Task statement: Each line below with the word "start" needs to be copied.

Supplied information:
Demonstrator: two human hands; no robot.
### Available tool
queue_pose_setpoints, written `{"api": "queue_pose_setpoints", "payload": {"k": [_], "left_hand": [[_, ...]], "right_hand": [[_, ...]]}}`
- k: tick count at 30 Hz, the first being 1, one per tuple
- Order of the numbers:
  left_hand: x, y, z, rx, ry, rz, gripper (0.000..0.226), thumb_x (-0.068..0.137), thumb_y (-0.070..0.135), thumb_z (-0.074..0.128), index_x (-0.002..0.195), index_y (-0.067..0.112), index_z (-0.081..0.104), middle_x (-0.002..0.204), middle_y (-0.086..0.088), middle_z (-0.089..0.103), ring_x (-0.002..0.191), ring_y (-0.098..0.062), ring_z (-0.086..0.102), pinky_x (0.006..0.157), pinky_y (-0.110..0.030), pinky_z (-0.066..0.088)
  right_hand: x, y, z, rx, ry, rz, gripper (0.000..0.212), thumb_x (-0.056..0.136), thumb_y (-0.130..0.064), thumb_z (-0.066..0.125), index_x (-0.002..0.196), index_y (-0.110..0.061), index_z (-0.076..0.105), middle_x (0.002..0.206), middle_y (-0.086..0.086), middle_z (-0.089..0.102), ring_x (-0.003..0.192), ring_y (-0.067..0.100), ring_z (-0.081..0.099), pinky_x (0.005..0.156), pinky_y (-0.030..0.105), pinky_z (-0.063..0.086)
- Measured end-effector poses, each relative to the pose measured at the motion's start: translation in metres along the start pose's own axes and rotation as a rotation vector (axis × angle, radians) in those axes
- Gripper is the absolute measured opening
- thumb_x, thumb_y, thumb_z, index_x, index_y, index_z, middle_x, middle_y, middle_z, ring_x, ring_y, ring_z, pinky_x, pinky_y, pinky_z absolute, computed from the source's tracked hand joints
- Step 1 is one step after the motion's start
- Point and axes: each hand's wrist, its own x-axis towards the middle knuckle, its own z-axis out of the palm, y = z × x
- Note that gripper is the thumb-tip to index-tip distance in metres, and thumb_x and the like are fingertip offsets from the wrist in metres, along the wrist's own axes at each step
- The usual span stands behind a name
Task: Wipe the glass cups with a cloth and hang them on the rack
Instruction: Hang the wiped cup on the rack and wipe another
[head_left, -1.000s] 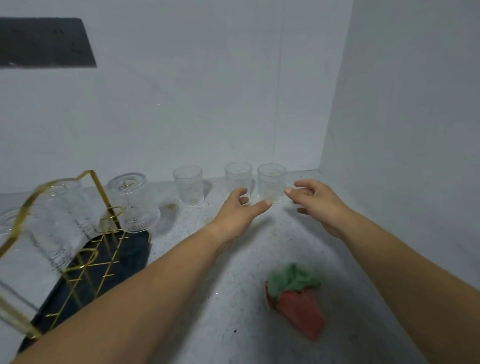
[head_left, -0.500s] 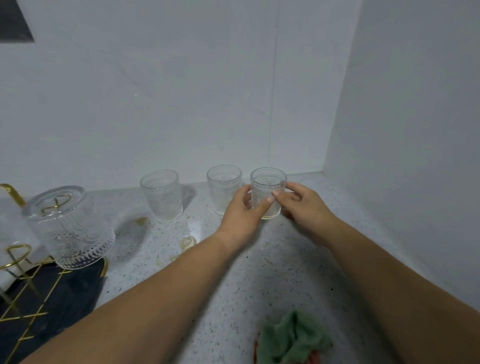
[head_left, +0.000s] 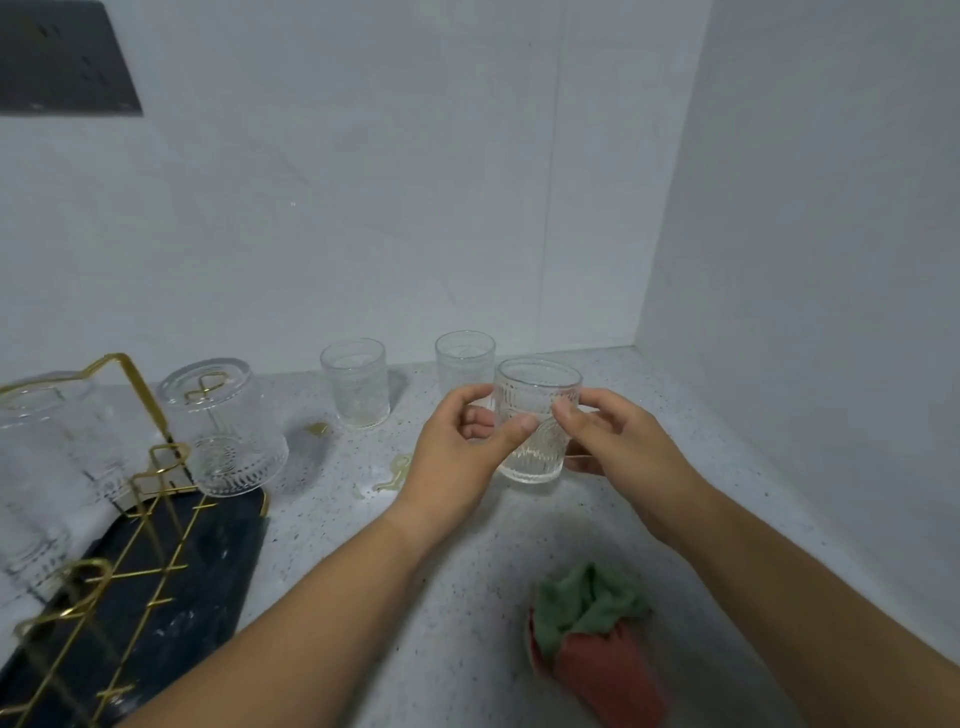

Task result:
- Measured end-effector poses, each relative to the pose measured at the motion's start: translation in metres along the start pose's own axes and rotation as a rotation vector (axis × angle, radians) in those axes
- Step 1 is one step after the motion's start

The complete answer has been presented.